■ Brief
From the line containing "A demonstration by" through the last line of the data, return those lines exactly as written and nothing more.

○ ○ ○ ○

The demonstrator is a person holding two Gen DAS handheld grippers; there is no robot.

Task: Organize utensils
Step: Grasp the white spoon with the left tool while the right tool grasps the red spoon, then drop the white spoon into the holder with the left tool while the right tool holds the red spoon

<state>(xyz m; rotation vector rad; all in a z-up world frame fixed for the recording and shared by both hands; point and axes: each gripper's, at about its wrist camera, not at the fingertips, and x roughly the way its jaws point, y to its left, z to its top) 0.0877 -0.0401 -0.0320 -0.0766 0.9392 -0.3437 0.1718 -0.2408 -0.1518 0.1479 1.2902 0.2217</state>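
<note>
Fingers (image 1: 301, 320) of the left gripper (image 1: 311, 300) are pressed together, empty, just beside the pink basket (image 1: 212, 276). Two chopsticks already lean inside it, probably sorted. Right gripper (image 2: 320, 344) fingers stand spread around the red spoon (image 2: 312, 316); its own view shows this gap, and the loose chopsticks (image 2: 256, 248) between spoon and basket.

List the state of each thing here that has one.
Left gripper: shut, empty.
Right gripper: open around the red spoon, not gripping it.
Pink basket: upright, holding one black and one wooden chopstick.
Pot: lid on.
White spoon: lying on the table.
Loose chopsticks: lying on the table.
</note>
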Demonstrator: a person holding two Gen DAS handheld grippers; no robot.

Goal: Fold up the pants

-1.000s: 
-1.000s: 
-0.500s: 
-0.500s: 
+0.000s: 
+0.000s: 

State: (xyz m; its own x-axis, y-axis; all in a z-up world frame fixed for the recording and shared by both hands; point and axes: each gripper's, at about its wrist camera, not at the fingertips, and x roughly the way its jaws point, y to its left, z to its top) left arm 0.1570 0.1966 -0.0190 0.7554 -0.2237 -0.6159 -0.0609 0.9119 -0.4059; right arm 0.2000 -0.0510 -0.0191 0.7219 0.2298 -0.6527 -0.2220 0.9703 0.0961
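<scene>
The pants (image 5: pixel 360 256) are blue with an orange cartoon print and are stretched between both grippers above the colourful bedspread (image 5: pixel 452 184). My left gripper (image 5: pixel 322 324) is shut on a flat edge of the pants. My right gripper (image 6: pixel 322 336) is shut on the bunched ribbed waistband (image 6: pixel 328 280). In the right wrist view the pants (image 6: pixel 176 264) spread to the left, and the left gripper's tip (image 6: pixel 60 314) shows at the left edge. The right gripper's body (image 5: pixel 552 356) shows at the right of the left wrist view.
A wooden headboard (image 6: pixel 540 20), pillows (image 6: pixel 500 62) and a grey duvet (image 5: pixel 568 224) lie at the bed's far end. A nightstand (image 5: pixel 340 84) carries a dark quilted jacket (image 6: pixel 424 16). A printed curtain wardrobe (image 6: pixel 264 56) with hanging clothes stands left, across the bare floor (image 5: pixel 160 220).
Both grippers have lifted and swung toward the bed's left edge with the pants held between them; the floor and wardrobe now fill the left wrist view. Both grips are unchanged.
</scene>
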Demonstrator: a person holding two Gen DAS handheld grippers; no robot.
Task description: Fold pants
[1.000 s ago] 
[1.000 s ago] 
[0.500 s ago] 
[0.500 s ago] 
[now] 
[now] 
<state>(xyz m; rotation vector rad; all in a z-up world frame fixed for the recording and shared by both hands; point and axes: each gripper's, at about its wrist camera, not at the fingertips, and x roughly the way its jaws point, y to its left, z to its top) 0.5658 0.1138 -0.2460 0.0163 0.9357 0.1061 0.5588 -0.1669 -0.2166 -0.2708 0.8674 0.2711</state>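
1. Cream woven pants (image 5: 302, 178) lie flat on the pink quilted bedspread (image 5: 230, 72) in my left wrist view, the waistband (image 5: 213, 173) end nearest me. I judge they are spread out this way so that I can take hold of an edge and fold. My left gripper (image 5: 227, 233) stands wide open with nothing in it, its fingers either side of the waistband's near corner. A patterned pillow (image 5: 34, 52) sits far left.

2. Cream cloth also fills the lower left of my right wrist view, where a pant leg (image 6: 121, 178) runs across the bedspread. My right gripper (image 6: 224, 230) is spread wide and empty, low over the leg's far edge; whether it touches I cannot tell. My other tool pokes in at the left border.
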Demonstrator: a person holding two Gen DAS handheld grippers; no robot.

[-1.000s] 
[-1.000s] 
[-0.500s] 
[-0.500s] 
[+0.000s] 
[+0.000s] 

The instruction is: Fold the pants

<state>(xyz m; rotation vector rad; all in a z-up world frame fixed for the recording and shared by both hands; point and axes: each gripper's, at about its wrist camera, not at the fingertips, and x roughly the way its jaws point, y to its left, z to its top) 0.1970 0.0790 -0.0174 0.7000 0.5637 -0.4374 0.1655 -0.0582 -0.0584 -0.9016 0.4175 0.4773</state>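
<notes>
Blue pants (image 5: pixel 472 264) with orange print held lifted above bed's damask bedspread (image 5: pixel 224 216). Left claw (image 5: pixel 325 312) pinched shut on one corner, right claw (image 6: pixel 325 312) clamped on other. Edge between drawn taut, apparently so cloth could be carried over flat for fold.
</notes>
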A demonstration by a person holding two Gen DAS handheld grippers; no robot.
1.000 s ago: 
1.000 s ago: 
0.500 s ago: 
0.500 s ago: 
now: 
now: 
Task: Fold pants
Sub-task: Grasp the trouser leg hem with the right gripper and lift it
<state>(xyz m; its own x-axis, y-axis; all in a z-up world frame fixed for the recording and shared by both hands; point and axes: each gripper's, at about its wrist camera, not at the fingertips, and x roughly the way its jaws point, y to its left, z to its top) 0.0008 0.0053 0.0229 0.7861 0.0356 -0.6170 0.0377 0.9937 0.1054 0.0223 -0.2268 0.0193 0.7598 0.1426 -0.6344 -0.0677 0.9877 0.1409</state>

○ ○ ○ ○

■ Response to the exercise
A demonstration by a person holding two Gen DAS handheld grippers; no robot.
1.000 s ago: 
1.000 s ago: 
0.500 s ago: 
0.500 s ago: 
now: 
now: 
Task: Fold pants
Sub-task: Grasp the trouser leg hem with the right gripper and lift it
<state>(xyz m; its own x-axis, y-axis; all in a z-up world frame fixed for the recording and shared by both hands; point and axes: each gripper's, at about its wrist camera, not at the fingertips, and x roughly the way its jaws point, y to its left, z to its top) 0.0008 0.0053 0.0229 0.7861 0.0356 -0.6170 0.0377 0.9937 0.1054 0.0223 -0.2268 0.0193 0.7598 0.1426 -0.6344 -0.0677 0.9877 0.1409</state>

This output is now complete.